Blossom ran a hand through her hair.

"That's why no one told Ms. Bellum..."

Brick saved that bit of information for later.

"Losing a nuclear submarine right off the coast isn't something to be proud of." Brick leaned back, cupped his hands behind his head. "Still... it's highly unusual. We're not the Russians, after all."
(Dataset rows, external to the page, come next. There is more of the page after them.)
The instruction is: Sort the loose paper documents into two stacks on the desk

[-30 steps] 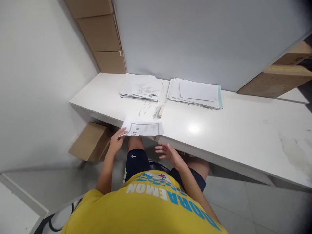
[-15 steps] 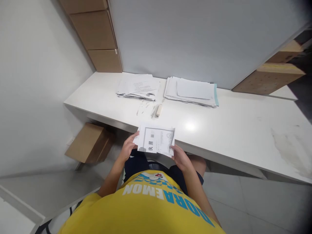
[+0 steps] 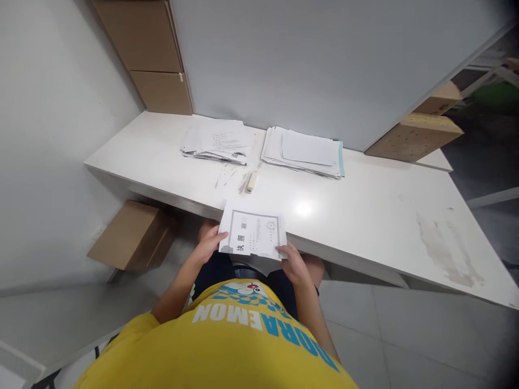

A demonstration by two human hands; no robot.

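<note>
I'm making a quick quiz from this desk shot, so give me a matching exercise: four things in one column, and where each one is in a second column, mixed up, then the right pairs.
Things:
1. printed sheet
2. stapler
3. cardboard box
4. stack with a blue edge

Places:
A. on the floor under the left end of the desk
B. at the back of the desk, against the partition, on the right of the two paper piles
C. held between the left hand and right hand at the front desk edge
D. lying on the desk just in front of the two piles

Pairs: 1-C, 2-D, 3-A, 4-B
</note>
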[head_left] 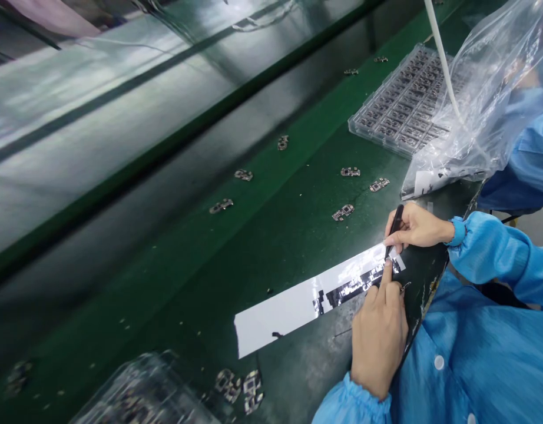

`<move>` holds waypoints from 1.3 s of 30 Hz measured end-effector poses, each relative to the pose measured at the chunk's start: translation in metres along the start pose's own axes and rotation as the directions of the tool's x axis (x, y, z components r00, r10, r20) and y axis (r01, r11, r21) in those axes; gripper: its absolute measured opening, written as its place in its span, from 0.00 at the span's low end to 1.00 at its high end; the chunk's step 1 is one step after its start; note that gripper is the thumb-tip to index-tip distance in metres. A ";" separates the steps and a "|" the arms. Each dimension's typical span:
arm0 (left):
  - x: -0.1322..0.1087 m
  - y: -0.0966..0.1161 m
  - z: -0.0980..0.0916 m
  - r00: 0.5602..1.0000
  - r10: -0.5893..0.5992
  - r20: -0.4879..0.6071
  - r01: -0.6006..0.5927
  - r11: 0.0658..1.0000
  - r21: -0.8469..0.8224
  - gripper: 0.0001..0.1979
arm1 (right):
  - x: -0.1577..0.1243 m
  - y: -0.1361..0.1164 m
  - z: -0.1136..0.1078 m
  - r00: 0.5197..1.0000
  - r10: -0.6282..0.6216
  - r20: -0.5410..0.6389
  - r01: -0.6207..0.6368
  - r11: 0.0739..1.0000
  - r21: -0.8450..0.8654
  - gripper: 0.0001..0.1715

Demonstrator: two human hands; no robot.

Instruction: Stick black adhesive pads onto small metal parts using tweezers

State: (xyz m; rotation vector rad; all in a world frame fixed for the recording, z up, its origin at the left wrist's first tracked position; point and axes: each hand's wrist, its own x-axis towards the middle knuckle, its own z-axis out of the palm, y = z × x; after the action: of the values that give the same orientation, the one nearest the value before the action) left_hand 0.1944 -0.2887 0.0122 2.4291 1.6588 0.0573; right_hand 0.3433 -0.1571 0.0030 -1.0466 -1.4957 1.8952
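Observation:
My right hand [415, 227] is closed on black tweezers [397, 219], their tips pointing down at the far end of a white backing strip [271, 309]. Black, shiny adhesive pieces [353, 288] lie in a row along that strip, with a separate cluster beside them. Stretched out, the index finger of my left hand [380, 330] touches the strip close to the tweezer tips. The other fingers of that hand are curled, and the edge of a small circuit board [405, 287] pokes out beside them, mostly hidden.
Several small circuit boards [343, 212] lie scattered on the green mat [271, 247]. A clear tray [399, 100] full of parts stands at upper right, beside a plastic bag [479, 106]. Another tray [143, 391] is blurred at the bottom. A co-worker's blue sleeve [532, 153] shows at right.

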 end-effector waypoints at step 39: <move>0.001 -0.040 -0.007 0.705 -0.525 0.476 0.244 -0.451 -0.859 0.21 | 0.007 0.005 0.053 0.997 -0.019 -0.075 0.031 0.986 0.163 0.22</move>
State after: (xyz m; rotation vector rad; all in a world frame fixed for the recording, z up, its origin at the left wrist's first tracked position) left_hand 0.1568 -0.2731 0.0114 0.3123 1.3479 1.0916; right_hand 0.2965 -0.1831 0.0020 -1.0053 -1.2822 1.9060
Against his better judgment, he felt a twinge of eagerness. Last night - this morning, they were pretty much interchangeable. He should've known better than to just give up after midnight. It was a mistake he wouldn't make again. He printed out a copy of the screen, and handed it to her while he thought. "Here."
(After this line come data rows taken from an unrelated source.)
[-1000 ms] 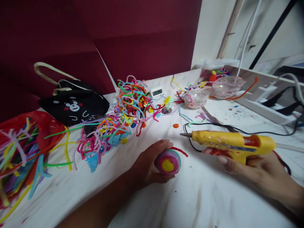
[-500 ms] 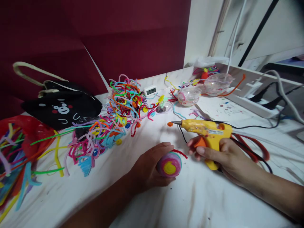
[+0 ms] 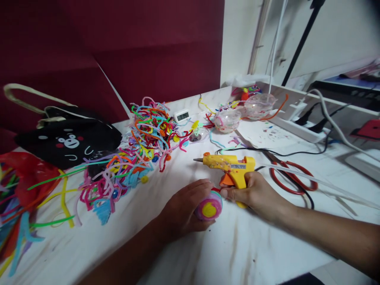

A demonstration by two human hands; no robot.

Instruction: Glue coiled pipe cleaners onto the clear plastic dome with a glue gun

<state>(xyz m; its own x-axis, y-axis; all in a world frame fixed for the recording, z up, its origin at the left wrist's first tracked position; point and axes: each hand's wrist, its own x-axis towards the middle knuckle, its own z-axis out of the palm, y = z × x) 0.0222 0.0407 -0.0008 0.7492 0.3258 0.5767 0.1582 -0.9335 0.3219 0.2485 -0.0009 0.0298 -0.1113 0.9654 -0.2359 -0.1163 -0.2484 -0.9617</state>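
Observation:
My left hand (image 3: 185,208) is closed around a round piece wound from pipe cleaners (image 3: 209,209), its yellow centre and pink ring facing me. A short red pipe cleaner end (image 3: 216,190) sticks out at its upper right. My right hand (image 3: 257,193) grips a yellow hot glue gun (image 3: 228,163) by the handle, below its orange trigger (image 3: 227,179). The gun's metal nozzle points left, above the wound piece and apart from it. My right thumb tip is at the red end; whether it pinches it I cannot tell.
A heap of coloured pipe cleaners (image 3: 152,126) spreads along the back left, beside a black bag (image 3: 68,138) and a red bag (image 3: 29,174). Behind the gun stand clear plastic bowls (image 3: 227,120) and a small digital clock (image 3: 181,115). Red-handled scissors (image 3: 297,178), cables and a power strip (image 3: 308,128) lie right.
My right hand has moved left with the glue gun, bringing its thumb to the red pipe cleaner end. My left hand keeps its hold. The camera view has turned slightly right.

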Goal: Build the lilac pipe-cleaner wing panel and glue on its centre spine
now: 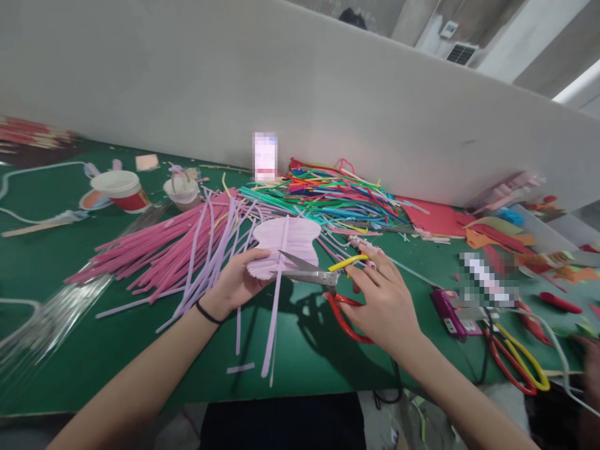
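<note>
My left hand (241, 278) pinches the lower left edge of a pale purple, wavy-edged piece (300, 234) made of fuzzy strips. A long light purple stem (270, 331) lies across the piece and hangs down below it. In my right hand (382, 294) are scissors (309, 275) with one yellow and one red handle. Their blades are apart, pointing left, on either side of the stem at the piece's lower part. A short purple offcut (240, 369) rests on the green table (187, 375) below.
Pink stems (154, 250) and purple stems (206, 275) lie left, multicoloured stems (337, 194) behind. A paper cup (122, 190) stands back left. On the right are a purple device (452, 312), a second pair of scissors (520, 362) and red sheets (434, 215). A grey partition (234, 81) rises behind.
</note>
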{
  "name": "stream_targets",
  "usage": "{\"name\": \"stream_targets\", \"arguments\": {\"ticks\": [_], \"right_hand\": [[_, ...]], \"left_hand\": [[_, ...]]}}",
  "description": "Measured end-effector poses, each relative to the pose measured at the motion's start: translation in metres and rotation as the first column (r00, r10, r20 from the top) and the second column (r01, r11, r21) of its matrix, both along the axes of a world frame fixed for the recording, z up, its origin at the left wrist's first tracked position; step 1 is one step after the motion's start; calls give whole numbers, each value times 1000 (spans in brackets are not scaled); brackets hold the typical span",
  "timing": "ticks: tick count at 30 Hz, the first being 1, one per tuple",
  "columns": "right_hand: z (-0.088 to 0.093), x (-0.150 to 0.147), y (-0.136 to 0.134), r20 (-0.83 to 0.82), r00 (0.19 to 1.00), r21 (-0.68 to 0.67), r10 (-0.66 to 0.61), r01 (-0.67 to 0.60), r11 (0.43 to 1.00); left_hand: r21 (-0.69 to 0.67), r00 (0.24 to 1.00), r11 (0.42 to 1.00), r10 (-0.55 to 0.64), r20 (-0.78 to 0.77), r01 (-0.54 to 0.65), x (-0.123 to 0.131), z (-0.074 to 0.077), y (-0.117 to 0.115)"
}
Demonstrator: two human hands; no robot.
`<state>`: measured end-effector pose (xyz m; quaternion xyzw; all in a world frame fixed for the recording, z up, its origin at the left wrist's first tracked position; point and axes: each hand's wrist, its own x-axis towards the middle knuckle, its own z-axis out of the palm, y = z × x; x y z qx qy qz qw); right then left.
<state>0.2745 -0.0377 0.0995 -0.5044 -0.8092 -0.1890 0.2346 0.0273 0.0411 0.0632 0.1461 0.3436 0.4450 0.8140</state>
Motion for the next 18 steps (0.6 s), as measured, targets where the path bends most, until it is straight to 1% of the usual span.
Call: {"name": "stream_targets", "arguments": {"ticks": [4, 7, 12, 18], "right_hand": [[-2, -2, 1, 24, 1000, -4, -4, 4, 1000], [-2, -4, 1, 38, 999, 28, -14, 12, 1000], [-3, -3, 1, 89, 996, 76, -30, 23, 997], [-7, 1, 4, 138, 990, 99, -18, 4, 995]], "left_hand": [[19, 1000, 1000, 14, -24, -14, 0, 1, 0], [21, 999, 1000, 14, -43, -14, 0, 0, -1], [12, 1000, 1000, 22, -10, -22, -2, -1, 0], [51, 1000, 999, 12, 22, -13, -1, -4, 2]]}}
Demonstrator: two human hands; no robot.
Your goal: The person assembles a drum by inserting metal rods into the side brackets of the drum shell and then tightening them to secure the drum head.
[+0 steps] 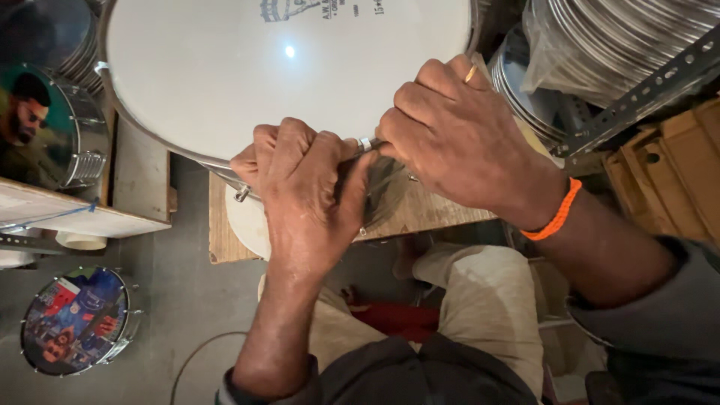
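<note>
While the white drum lies flat with its skin facing up across the upper middle of the frame, both hands meet at its near rim. The left hand has its fingers curled shut around a small metal tool, whose short shaft runs roughly left to right. The right hand closes over the tool's other end, hiding most of it. The wooden surface shows below, and the drum's far edge is cut off.

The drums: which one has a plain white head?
The big drum under both hands; the two small drums at left have colourful picture heads.
</note>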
"Great!" She started to head off for the elevator down. He followed, taking his food with him. Shaking the cereal box, he confirmed that there was still a bunch down at the bottom, mostly the crumbs and stuff. Walking her to the door, through the open area that served as a sort of den, or living room, he poured the last of the soymilk into the box, and slouched it around a bit. He then drank it and licked his lips. He made a mental note: it had tasted better mixed beforehand.

"You guys are pretty weird, you know that?" Blossom looked at the soggy box in his hand.

"What? You know any normal guys?" Brick got a laugh at that.

"..." She pursed her lips, resisting saying what he was probably waiting for. "Thanks, anyway."

"Whatever." He pushed her out the door. "Get outta here before I kick ya out."

Without another word, she flew off and he closed the door. Facing his brothers, well one of them (Butch had obviously finished eating and left) Brick crumpled up the box of cereal and threw it in the trash bin.

"Boomer. Put some fightin' threads on." Brick's voice was chill: his professional tone. "I'll get Butch. We've got some stuff that needs doing."